The cold end usually is about 24ºc ish on the digi thermometer (got two - one for each end!) and the warm end is about 28-29ºc (never let it get higher than 29.5ºC its usually around the 28ºc mark) and of course the stat is there controlling the heat mat. I love the shop i got my kit from but i think they were insane to say i didn't need to worry about a stat!
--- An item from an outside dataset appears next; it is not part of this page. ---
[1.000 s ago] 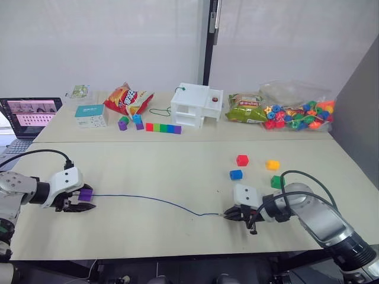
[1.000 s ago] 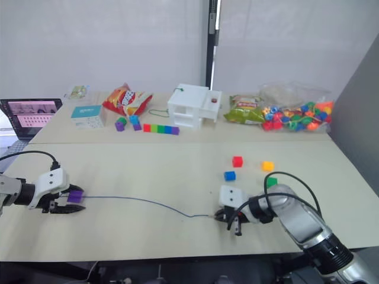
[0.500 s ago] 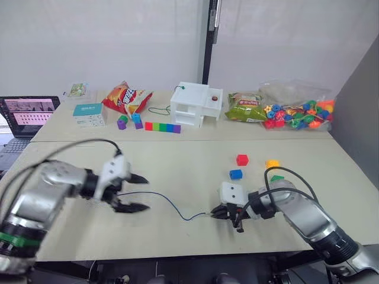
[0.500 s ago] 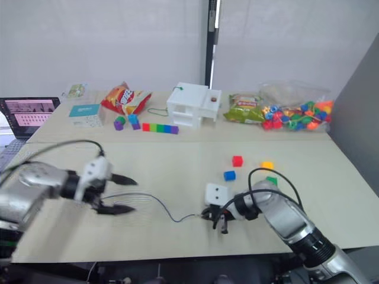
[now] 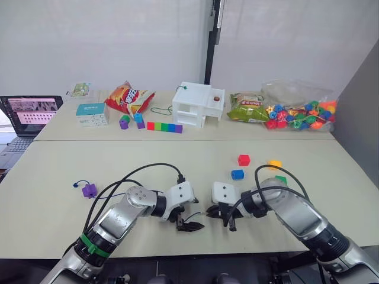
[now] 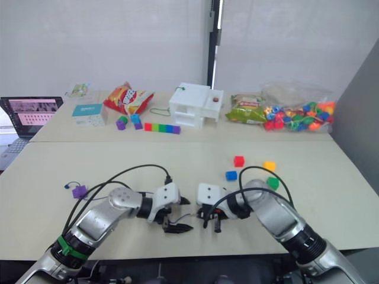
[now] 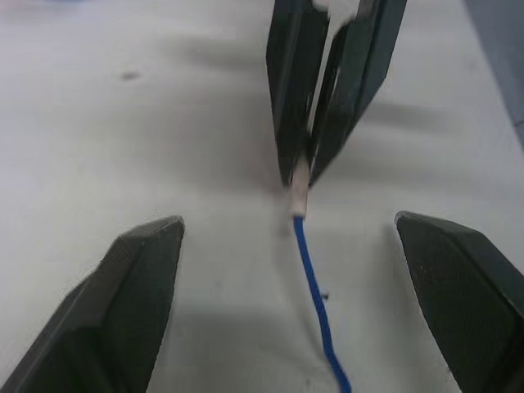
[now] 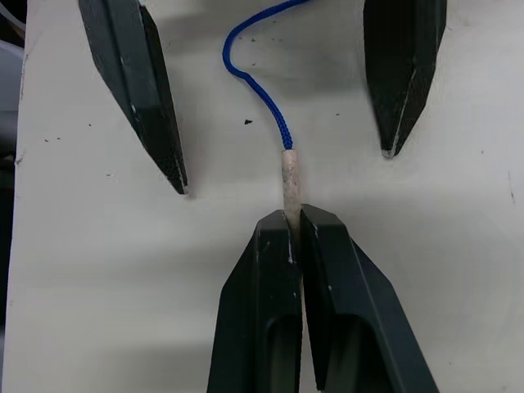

They're reasonable to buy on ebay (when you think of all the other things you gotta buy anyway!) so i don't think there's any reason not to get one! 

He's got hides gallore too :lol2: two of those little log things going across the back (almost like a big long one but with a little gap if he fancies going out thru the middle of them) and that's covered by a silk plant thingie, so that has a warm end and a cold end. he's also got a little cocount shell in the warm end and a weird plastic strawberry (lol it was in the hamster section at a pet shop and i just thought of the irony of having a rodent house as a snake hide and also it's quite cute!!) it's a little big atm so i stuffed it with paper towel shreds... but he only likes his log! 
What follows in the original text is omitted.